En Holy Motors (2012) Leos Carax construye una odisea metacinematográfica donde el maestro anticipa los dilemas del cine del siglo XXI —la crisis de las salas, el dominio digital y la saturación de imágenes— y se erige hoy, en 2025, como una de las obras más influyentes de la época.
En 2012, el maestro Leos Carax sorprendió al panorama internacional con una propuesta llamada Holy Motors, una obra que desde su estreno se instaló en la categoría de acontecimiento cinematográfico. Lo que en su momento parecía un delirio experimental ha devenido, trece años después, en un referente indiscutible del cine contemporáneo. En pleno 2025, la película no solo se le puede considerar una de las piezas más influyentes del siglo XXI, sino que encarna la tensión entre el cine como arte de la representación y la vida como artificio performativo.
La propuesta narrativa se articula en torno a Monsieur Oscar (Denis Lavant), un actor que, a lo largo de un día, interpreta múltiples identidades en distintos espacios de París, desplazándose en una limusina que opera como camerino, archivo de máscaras y metáfora de la propia máquina cinematográfica. Esta estructura episódica funciona como un palimpsesto fílmico: cada “cita” o performance constituye una exploración de géneros —del motion capture al musical, del melodrama intimista al cine social— que no solo dialogan entre sí, sino que se autodestruyen y regeneran en un ciclo constante de mutación.

La actuación de Lavant, camaleónica y radical, da cuenta de un proceso metacinematográfico: cada encarnación interroga la relación entre el actor, el personaje y el espectador, revelando que toda identidad es un dispositivo construido, una máscara contingente. En este sentido, Holy Motors puede leerse desde los marcos teóricos de la performatividad (Butler) y de la representación cinematográfica como juego de espejos entre realidad y ficción. Carax tensiona precisamente esa frontera: ¿existe una “verdad” detrás de las actuaciones de Oscar o toda experiencia humana está inevitablemente mediada por la teatralidad?
El film despliega, además, un discurso autorreflexivo sobre el cine como medio.
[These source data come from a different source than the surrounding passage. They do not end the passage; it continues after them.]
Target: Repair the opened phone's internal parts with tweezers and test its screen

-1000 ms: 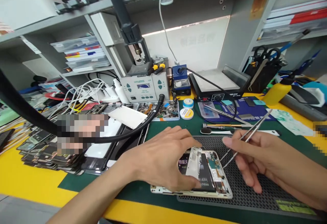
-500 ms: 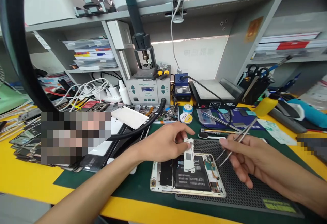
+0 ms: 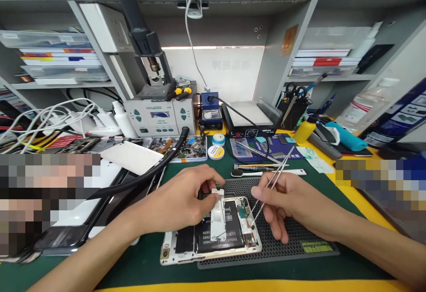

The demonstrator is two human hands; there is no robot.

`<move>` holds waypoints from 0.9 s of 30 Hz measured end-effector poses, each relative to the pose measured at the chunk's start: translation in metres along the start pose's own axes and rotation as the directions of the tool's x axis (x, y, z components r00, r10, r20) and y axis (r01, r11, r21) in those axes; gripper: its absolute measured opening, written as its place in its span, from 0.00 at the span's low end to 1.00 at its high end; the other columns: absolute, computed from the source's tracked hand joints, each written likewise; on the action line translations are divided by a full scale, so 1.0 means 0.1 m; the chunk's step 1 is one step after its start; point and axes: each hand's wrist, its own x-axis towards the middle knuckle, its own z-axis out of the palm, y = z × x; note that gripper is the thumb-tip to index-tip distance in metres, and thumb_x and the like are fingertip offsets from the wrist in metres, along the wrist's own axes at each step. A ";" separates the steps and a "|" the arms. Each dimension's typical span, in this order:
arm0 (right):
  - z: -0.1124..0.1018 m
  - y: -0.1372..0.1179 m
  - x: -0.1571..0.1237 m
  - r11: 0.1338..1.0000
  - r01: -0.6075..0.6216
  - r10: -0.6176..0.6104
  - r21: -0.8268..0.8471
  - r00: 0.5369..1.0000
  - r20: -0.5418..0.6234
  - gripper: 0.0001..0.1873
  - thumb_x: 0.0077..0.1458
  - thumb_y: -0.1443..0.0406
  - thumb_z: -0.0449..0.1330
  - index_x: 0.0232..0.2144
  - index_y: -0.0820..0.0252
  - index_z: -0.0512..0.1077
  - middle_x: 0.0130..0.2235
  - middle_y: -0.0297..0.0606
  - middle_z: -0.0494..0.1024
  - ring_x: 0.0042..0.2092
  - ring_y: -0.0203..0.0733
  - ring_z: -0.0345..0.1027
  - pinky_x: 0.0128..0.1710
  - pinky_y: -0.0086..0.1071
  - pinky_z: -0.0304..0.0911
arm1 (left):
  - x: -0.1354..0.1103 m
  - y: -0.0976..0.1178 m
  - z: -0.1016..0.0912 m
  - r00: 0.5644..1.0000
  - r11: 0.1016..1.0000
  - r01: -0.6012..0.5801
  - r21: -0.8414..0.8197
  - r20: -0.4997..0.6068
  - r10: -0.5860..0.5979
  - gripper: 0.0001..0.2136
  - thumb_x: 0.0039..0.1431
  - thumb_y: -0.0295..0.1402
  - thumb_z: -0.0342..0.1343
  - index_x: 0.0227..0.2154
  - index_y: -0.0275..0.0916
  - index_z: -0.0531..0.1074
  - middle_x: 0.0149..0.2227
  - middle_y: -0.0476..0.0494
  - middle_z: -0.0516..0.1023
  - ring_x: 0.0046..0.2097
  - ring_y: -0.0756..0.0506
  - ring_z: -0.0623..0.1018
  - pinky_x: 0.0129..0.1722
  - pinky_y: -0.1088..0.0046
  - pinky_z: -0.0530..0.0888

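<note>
White plate [image 3: 218, 221], its 12 o'clock end pinched by the left hand [image 3: 188, 196], spans 12-to-6 over the opened phone [image 3: 234, 236], itself lying roughly 9-to-3; the right hand [image 3: 284, 196] grips tweezers [image 3: 272, 186] pointing toward 7 o'clock.

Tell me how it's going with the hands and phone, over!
Left hand holding white bracket over battery of opened phone. Right hand gripping tweezers, tips at phone's right end. Phone partly on perforated mat. Bracket hiding some battery.
</note>
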 end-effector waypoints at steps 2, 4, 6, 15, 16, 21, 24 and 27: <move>0.01 0.00 -0.02 1.000 0.002 -0.002 -0.015 1.000 0.020 0.18 0.59 0.58 0.71 0.28 0.59 0.68 0.20 0.31 0.79 0.18 0.35 0.74 0.17 0.23 0.72 | -0.01 0.01 0.01 1.000 0.999 -0.016 0.047 0.007 0.016 0.09 0.68 0.37 0.55 0.47 0.45 0.74 0.42 0.49 0.76 0.39 0.46 0.76 0.39 0.67 0.71; 0.02 0.01 -0.03 0.999 0.006 -0.005 -0.032 0.999 0.035 0.18 0.58 0.58 0.72 0.27 0.59 0.68 0.20 0.31 0.79 0.18 0.35 0.74 0.17 0.23 0.72 | -0.03 0.03 0.03 0.999 0.996 -0.046 0.081 0.010 0.046 0.09 0.69 0.35 0.53 0.49 0.44 0.73 0.44 0.48 0.74 0.36 0.48 0.74 0.38 0.67 0.71; 0.03 0.01 -0.02 0.999 0.006 -0.004 -0.048 0.999 0.038 0.19 0.58 0.57 0.71 0.26 0.59 0.68 0.19 0.31 0.79 0.18 0.34 0.73 0.17 0.23 0.71 | -0.06 0.06 0.06 0.995 0.991 -0.097 0.097 0.004 0.097 0.08 0.69 0.33 0.52 0.47 0.43 0.74 0.47 0.46 0.72 0.39 0.48 0.74 0.40 0.67 0.71; 0.03 0.04 -0.01 0.994 -0.023 0.027 -0.104 0.999 0.029 0.25 0.59 0.52 0.68 0.20 0.61 0.69 0.16 0.35 0.77 0.15 0.33 0.70 0.15 0.21 0.67 | -0.26 0.28 0.24 0.885 0.857 -0.461 0.232 0.051 0.462 0.12 0.65 0.20 0.50 0.36 0.39 0.77 0.37 0.46 0.73 0.41 0.46 0.70 0.49 0.64 0.72; 0.04 0.03 -0.02 0.994 -0.025 0.027 -0.106 0.999 0.024 0.24 0.59 0.52 0.69 0.21 0.60 0.68 0.16 0.33 0.76 0.15 0.33 0.70 0.15 0.22 0.67 | -0.26 0.27 0.25 0.877 0.845 -0.477 0.243 0.065 0.476 0.11 0.65 0.19 0.51 0.34 0.39 0.76 0.38 0.46 0.74 0.42 0.45 0.71 0.50 0.64 0.72; 0.11 -0.02 -0.09 0.988 -0.038 0.036 -0.152 0.999 -0.019 0.20 0.60 0.55 0.69 0.26 0.57 0.65 0.18 0.27 0.75 0.17 0.31 0.69 0.16 0.19 0.64 | -0.20 0.19 0.33 0.838 0.792 -0.538 0.287 0.085 0.539 0.11 0.61 0.20 0.53 0.40 0.41 0.76 0.42 0.45 0.75 0.46 0.43 0.75 0.53 0.62 0.75; 0.13 -0.03 -0.11 0.983 -0.049 0.044 -0.179 0.998 -0.036 0.20 0.60 0.54 0.68 0.27 0.57 0.64 0.18 0.26 0.75 0.17 0.30 0.69 0.17 0.19 0.64 | -0.16 0.22 0.35 0.855 0.785 -0.509 0.353 0.101 0.509 0.10 0.63 0.26 0.52 0.39 0.41 0.78 0.40 0.42 0.77 0.43 0.41 0.76 0.48 0.58 0.78; 0.11 -0.02 -0.12 0.978 -0.056 0.049 -0.200 0.998 -0.038 0.21 0.62 0.53 0.67 0.27 0.57 0.64 0.18 0.27 0.75 0.18 0.31 0.69 0.17 0.20 0.64 | -0.15 0.24 0.34 0.829 0.765 -0.537 0.356 0.053 0.557 0.12 0.65 0.26 0.50 0.39 0.42 0.79 0.37 0.42 0.78 0.40 0.42 0.77 0.44 0.61 0.79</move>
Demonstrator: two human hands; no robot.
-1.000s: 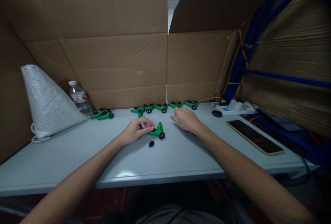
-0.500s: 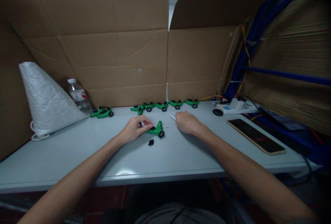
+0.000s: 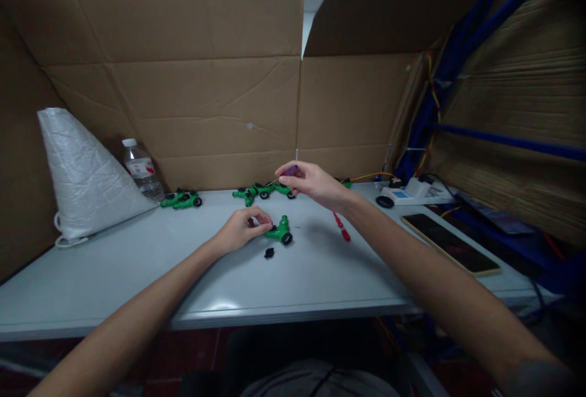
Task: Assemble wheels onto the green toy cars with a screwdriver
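Note:
My left hand (image 3: pixel 242 230) is closed on the left end of a green pipe fitting (image 3: pixel 280 230) with a black ring, which rests on the table. A small black cap (image 3: pixel 269 253) lies just in front of the fitting. My right hand (image 3: pixel 311 182) is raised above the table and holds a small screwdriver (image 3: pixel 291 170) by its purple handle, the thin shaft pointing left. Below that hand a red-handled tool (image 3: pixel 341 227) lies on the table, partly hidden by the wrist. A tiny thin metal piece (image 3: pixel 297 227) lies right of the fitting.
More green fittings (image 3: pixel 263 191) line the back edge, with others (image 3: pixel 183 200) at left. A water bottle (image 3: pixel 143 171) and a silvery wrapped cone (image 3: pixel 86 183) stand on the left. To the right are a phone (image 3: pixel 451 243), a power strip (image 3: pixel 414 190) and a black disc (image 3: pixel 385 201).
My right hand has risen from the table and moved left and back; a purple-handled screwdriver now shows in it. The red-handled tool has come into view. My left hand stays on the fitting.

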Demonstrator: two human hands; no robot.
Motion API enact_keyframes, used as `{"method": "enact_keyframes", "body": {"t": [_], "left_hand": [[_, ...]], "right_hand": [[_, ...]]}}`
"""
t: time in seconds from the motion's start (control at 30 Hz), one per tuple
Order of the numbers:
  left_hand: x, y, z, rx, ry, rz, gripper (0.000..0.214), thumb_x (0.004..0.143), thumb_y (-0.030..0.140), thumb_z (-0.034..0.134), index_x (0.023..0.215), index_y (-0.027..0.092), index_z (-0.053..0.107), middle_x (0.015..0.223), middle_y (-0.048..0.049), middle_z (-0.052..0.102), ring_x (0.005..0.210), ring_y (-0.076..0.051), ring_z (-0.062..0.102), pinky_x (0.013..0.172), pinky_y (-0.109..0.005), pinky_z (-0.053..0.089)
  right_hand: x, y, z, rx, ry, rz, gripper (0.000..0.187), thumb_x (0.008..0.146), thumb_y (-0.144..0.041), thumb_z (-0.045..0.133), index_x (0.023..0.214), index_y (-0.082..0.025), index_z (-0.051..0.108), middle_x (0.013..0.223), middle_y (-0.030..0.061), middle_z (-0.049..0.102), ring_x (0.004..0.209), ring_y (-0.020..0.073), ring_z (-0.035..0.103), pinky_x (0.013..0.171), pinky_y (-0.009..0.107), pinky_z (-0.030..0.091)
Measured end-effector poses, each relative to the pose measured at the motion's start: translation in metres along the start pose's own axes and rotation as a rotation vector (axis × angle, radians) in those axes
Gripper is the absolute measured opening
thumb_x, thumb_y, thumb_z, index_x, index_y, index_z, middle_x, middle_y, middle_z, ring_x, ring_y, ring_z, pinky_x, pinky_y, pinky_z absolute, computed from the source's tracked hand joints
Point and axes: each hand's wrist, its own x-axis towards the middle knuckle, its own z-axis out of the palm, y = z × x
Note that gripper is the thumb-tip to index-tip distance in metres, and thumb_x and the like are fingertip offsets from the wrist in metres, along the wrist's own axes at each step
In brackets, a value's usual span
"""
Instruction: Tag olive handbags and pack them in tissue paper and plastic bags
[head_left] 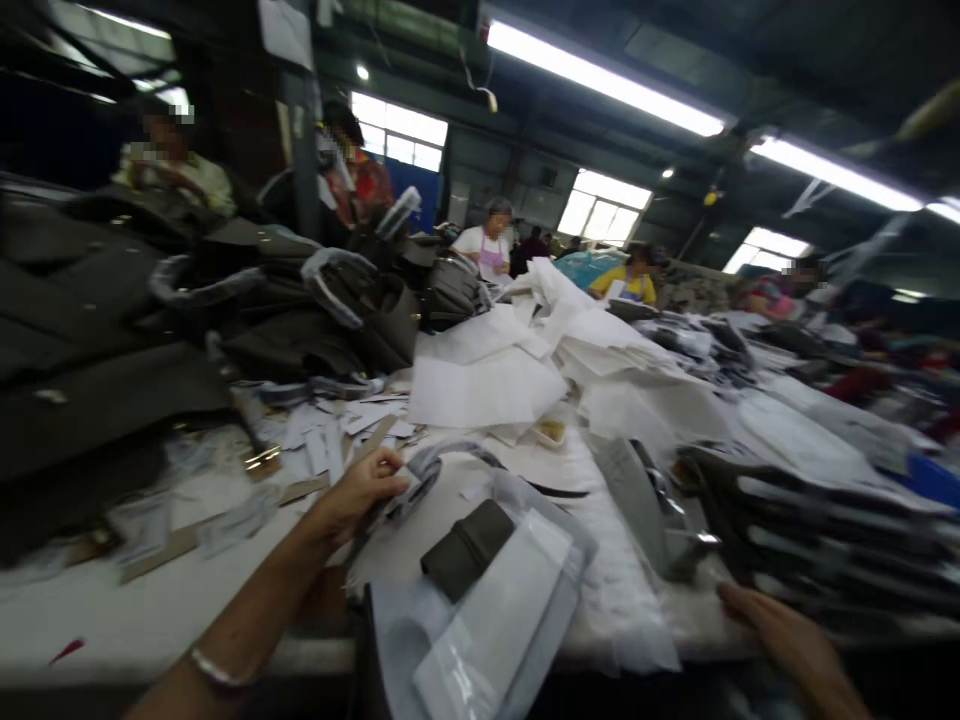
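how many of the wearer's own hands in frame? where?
2. The left hand grips the wrapped handle, left of centre; the right hand is at lower right, by the dark stack, contact unclear from blur. Neither hand is fully hidden.

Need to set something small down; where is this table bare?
The table's clearest patch is front left, bordered by the red scrap, the cardboard strip and the left forearm. Crowded: the dark bags at left, the white sheets mid-table, the wrapped piece front centre, and the dark stack at right.
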Motion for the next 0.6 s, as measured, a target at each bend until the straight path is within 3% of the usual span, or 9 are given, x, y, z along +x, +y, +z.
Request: {"method": "enact_keyframes", "body": {"t": [0.07, 0.13, 0.27, 0.37, 0.47, 0.6], "left_hand": [[0.002, -0.002, 0.002, -0.021, -0.011, 0.042, 0.051, 0.053, 0.042, 0.08, 0.084, 0.021, 0.045, 0.066, 0.0061, 0.056, 0.053, -0.009, 0.048, 0.051, -0.021, 0.032], [0.004, -0.005, 0.005, -0.018, 0.022, 0.072, 0.047, 0.054, 0.038, 0.078, 0.084, 0.021, 0.046, 0.066, 0.0063, 0.055, 0.054, -0.009, 0.047, 0.052, -0.021, 0.032], [0.005, -0.013, 0.013, 0.01, 0.049, 0.118, 0.039, 0.06, 0.035, 0.073, 0.083, 0.021, 0.045, 0.065, 0.0075, 0.052, 0.054, -0.008, 0.044, 0.053, -0.021, 0.031], [0.004, -0.017, 0.014, 0.036, 0.068, 0.17, 0.031, 0.064, 0.03, 0.069, 0.083, 0.021, 0.046, 0.064, 0.0083, 0.05, 0.054, -0.008, 0.042, 0.052, -0.021, 0.029], [0.004, -0.02, 0.012, 0.046, 0.091, 0.223, 0.027, 0.066, 0.026, 0.068, 0.081, 0.02, 0.047, 0.065, 0.0076, 0.05, 0.059, -0.009, 0.045, 0.055, -0.022, 0.032], [0.006, -0.021, 0.011, 0.041, 0.116, 0.239, 0.025, 0.066, 0.023, 0.067, 0.08, 0.02, 0.047, 0.065, 0.0069, 0.05, 0.06, -0.01, 0.046, 0.056, -0.022, 0.032]], "right_hand": [[-0.007, -0.008, 0.014, 0.133, -0.026, -0.019, 0.026, 0.047, -0.051, 0.071, 0.059, -0.029, 0.076, 0.079, 0.0106, 0.077, 0.086, 0.0372, 0.072, 0.071, 0.044, 0.057], [-0.031, -0.033, 0.044, 0.152, -0.128, -0.093, 0.037, 0.05, -0.055, 0.077, 0.072, -0.025, 0.08, 0.085, 0.0123, 0.078, 0.087, 0.0361, 0.072, 0.074, 0.042, 0.058], [-0.118, -0.117, 0.137, 0.127, -0.551, -0.434, 0.043, 0.067, -0.06, 0.075, 0.081, -0.019, 0.079, 0.078, 0.01, 0.075, 0.075, 0.0264, 0.068, 0.072, 0.034, 0.055], [-0.168, -0.165, 0.208, 0.174, -0.8, -0.509, 0.042, 0.074, -0.06, 0.072, 0.074, -0.018, 0.077, 0.071, 0.007, 0.073, 0.069, 0.0211, 0.065, 0.066, 0.03, 0.052], [-0.183, -0.179, 0.255, 0.153, -0.877, -0.511, 0.044, 0.076, -0.06, 0.071, 0.073, -0.016, 0.074, 0.069, 0.0061, 0.072, 0.063, 0.0177, 0.064, 0.06, 0.027, 0.048], [-0.17, -0.176, 0.278, 0.065, -0.837, -0.439, 0.049, 0.073, -0.064, 0.071, 0.071, -0.015, 0.071, 0.067, 0.0062, 0.071, 0.058, 0.0158, 0.063, 0.054, 0.025, 0.044]]}}
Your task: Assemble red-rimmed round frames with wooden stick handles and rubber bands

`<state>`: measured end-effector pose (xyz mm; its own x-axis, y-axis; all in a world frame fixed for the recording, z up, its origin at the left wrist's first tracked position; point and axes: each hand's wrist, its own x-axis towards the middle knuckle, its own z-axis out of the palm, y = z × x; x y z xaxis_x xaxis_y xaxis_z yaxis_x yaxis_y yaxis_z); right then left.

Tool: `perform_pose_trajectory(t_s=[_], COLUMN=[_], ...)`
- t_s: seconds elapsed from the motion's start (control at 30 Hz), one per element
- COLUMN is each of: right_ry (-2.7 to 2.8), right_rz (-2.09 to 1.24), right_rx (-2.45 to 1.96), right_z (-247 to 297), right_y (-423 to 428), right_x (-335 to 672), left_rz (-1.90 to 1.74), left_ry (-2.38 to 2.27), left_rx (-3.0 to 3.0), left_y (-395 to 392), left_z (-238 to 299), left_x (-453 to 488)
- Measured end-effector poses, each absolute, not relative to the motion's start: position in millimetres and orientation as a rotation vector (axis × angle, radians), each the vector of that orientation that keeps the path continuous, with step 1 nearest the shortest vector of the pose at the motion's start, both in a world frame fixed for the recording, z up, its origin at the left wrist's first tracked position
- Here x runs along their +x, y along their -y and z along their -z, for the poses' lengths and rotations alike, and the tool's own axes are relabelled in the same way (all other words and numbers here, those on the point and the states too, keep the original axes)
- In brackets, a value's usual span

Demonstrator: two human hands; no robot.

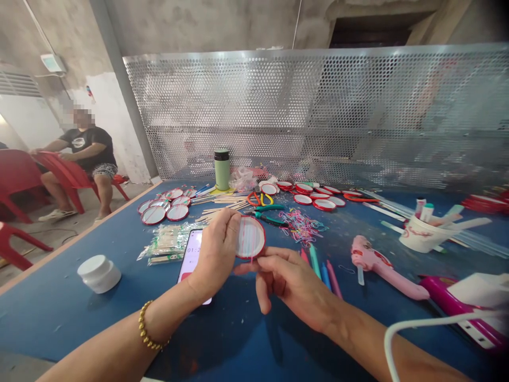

La secuencia inicial, en la que una sala de proyección aparece habitada por espectadores dormidos que “han dejado de mirar”, constituye una alegoría sobre la crisis de la experiencia cinematográfica colectiva en el siglo XXI. La irrupción de las plataformas VOD, la fragmentación del consumo y la saturación de imágenes que habían apenas comenzado en 2012; hoy, en 2025, la escena se resignifica como anticipación crítica de un espectador pasivo, anestesiado por el flujo ininterrumpido de contenidos.
Uno de los momentos más significativos es la aparición de Kylie Minogue, cuyo número musical “Who Were We?” se filmó en directo y emerge como instante de suspensión lírica dentro del frenesí narrativo. En su figura, Carax convoca la dimensión espectral de la memoria y la pérdida, anclando el relato en el lamento por aquello que no se vivió. Su presencia, a la vez mediática y fantasmática, condensa la condición del cine como arte que oscila entre lo efímero y lo inmortal.

Desde el punto de vista formal, Holy Motors despliega una puesta en escena caleidoscópica: el montaje fragmentado, la fotografía que convierte París en un espacio mutante y fantasmagórico, y la hibridez de registros expresivos revelan la apuesta de Carax por un cine expandido que desafía las convenciones narrativas clásicas. Este carácter mutante conecta con la noción de cine como “máquina de devenir” (Deleuze), capaz de transformar lo real en potencia estética inagotable.
La conversación entre Monsieur Oscar y el personaje de Michel Piccoli sintetiza las tensiones que atraviesan el film. “La belleza está en la mirada del que observa”, sentencia Piccoli, enfatizando el rol activo del espectador en la constitución de sentido. La réplica de Oscar —“¿y si dejan de mirar?”— resuena hoy como una interpelación al porvenir del cine en la era digital, cuando la proliferación de imágenes amenaza con diluir el acto mismo de contemplar.
En retrospectiva, Holy Motors se revela como un manifiesto cinematográfico. Su legado reside en haber demostrado que el cine del siglo XXI no está condenado al agotamiento del realismo convencional, sino que puede reinventarse como un espacio de experimentación radical. La película plantea que el cine no solo representa el mundo, sino que lo reinventa, recordándonos que, como espectadores, también somos actores de nuestras ficciones cotidianas.
Así, en 2025, la obra de Carax se erige como paradigma de lo que el cine puede y debe ser: un dispositivo crítico, performativo y poético que insiste en la necesidad de arte, de amor, de locura y de juego. Holy Motors es, en última instancia, la confirmación de que el cine sigue siendo —más allá de plataformas, algoritmos o mercados— el gran teatro donde se confunden, de manera magistral, la realidad y la ficción.